Durante a Guerra de Independência dos Estados
Unidos, e por causa do bloqueio britânico ao porto da cidade, grande parte da
comunidade escapou para Nova Iorque. Findo o conflito, a vitalidade da
congregação reacendeu-se. Pelo facto de durante a guerra muitos dos edifícios
públicos da cidade terem ficado danificados, a Sinagoga Touro foi utilizada
também para reuniões da Assembleia Geral de Rhode Island e do Supremo Tribunal
estadual.
Em 1790, a convite do rabino Moisés Seixas, o
Presidente George Washington visita esta sinagoga de judeus portugueses e dias
depois lhes envia uma carta que ficaria para a história, reafirmando os
princípios de igualdade e tolerância religiosa que norteavam a Constituição
americana: “(…) Porque felizmente, o governo dos Estados Unidos, que não
confere sanção à intolerância, nem à perseguição assistência (…)”. Estas
palavras eram escritas um ano antes da Declaração de Direitos, que mesmo assim
apenas se aplicava ao governo federal.
A par da Sinagoga Touro, o cemitério da
congregação de judeus sefarditas de Newport é outro testemunho da dimensão e
peso da comunidade de Newport.

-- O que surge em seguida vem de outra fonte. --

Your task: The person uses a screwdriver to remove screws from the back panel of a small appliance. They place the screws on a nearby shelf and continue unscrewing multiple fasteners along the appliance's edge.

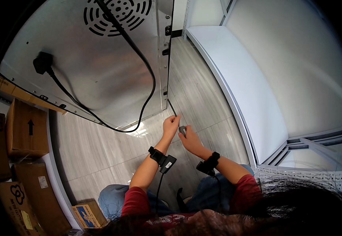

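Note:
My right hand point(192, 142) is wrapped round the grey handle of a screwdriver point(182, 130). Its long dark shaft runs up past my left hand point(171, 125), whose fingers are closed on it just beyond the handle. The tip lies close to the lower right edge of a large metal cabinet point(112, 86); whether it touches a screw there I cannot tell. Along that edge sit several small screws and dark fittings. A black power cord point(154, 78) hangs in a loop across the metal panel, its black plug point(43, 63) at the left.
Pale wood-look floor point(100, 153) lies under my hands. A white shelf point(234, 78) runs along the right. Cardboard boxes point(28, 129) stand on shelving at the left, with a smaller box point(88, 214) near my left knee. Black bands with cabled modules point(167, 163) circle my wrists.

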Motion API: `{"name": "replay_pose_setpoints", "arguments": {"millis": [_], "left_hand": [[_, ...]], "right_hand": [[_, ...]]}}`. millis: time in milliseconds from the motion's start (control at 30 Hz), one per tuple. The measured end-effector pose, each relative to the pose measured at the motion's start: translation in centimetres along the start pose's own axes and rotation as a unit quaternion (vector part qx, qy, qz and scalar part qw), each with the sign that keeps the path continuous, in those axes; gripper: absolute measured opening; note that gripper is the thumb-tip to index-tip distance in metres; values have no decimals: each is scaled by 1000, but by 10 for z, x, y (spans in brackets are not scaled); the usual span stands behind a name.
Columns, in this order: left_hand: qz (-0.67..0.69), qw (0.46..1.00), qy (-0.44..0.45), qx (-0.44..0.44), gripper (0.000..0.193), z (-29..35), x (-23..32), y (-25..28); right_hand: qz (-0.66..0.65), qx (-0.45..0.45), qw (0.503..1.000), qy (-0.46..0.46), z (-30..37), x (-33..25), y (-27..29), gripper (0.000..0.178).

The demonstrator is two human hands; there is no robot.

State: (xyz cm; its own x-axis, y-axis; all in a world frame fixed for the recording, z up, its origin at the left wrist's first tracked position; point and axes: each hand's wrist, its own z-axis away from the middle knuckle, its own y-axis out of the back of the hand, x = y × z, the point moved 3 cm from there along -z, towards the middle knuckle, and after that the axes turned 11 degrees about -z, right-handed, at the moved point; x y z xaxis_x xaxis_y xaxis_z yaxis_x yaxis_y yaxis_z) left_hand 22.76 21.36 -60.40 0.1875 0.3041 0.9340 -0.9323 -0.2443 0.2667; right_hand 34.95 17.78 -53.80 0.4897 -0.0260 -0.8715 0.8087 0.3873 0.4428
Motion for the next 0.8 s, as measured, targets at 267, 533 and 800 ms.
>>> {"name": "replay_pose_setpoints", "arguments": {"millis": [267,533,800], "left_hand": [[-18,1000,17,-1,41,-3,-23,-4],[-6,1000,14,-2,39,-7,-26,-3],[0,999,32,-24,38,-4,-20,1]], "right_hand": [[-20,-9,1000,-10,-9,23,-12,35],[-37,-3,999,-18,-18,33,-16,35],[-54,-22,997,-48,-18,26,-14,33]]}}
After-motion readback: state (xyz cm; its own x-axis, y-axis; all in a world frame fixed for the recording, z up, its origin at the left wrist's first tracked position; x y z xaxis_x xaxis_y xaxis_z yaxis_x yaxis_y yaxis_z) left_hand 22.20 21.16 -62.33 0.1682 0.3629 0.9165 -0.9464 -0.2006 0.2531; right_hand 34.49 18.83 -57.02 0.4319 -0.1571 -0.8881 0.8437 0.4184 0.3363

No Verão de 1852, o poeta Henry Wadsworth
Longfellow ficou tão impressionado com o cemitério sefardita que o imortalizou
num dos seus mais reconhecidos poemas, publicado na Putnam’s Monthly Magazine,
em Julho de 1854:
Henry Wadsworth Longfellow
The Jewish Cemetery at Newport
How strange it seems! These Hebrews in their graves,
Close by the street of this fair seaport town,
Silent beside the never-silent waves,
At rest in all this moving up and down!
The trees are white with dust, that o’er their sleep
Wave their broad curtains in the south-wind’s breath,
While underneath these leafy tents they keep
The long, mysterious Exodus of Death.
(...)
But ah! what once has been shall be no more!
The groaning earth in travail and in pain
Brings forth its races, but does not restore,
And the dead nations never rise again.
No seu bloco de notas, enquanto caminhava entre
as campas, Longfellow foi escrevendo os nomes dos judeus portugueses ali
sepultados. Professor de Românicas e Línguas Modernas em Harvard, o poeta ficou
fascinado com a conjugação dos sobrenomes portugueses aos nomes próprios
hebraicos que ele se habituara a encontrar na Bíblia.
Escrevendo como um observador externo,
Longfellow seria ainda indirectamente responsável por outra ligação dos judeus
portugueses de Newport à poesia novecentista americana. Inspirada no poema de
Henry Wadsworth Longfellow, Emma Lazarus — ela própria descendente de judeus
portugueses — visita Newport em 1867 e, com apenas 18 anos de idade, escreve um
poema sobre a Sinagoga Touro fazendo-o, desta vez, do lado de dentro da
comunidade judaica sefardita dos Estados Unidos:
In the Jewish Synagogue at Newport
Here, where the noises of the busy town,
The ocean’s plunge and roar can enter not,
We stand and gaze around with fearful awe,
And muse upon the consecrated spot.
No signs of life are here: the very prayers,
Inscribed around are in a language dead,
The light of the “perpetual lamp” is spent
That an undying radiance was to shed.
(…)
And still the shrine is holy yet,
With its lone floors where reverent feet once trod.
Take off your shoes as by the burning bush,
Before the mystery of death and God.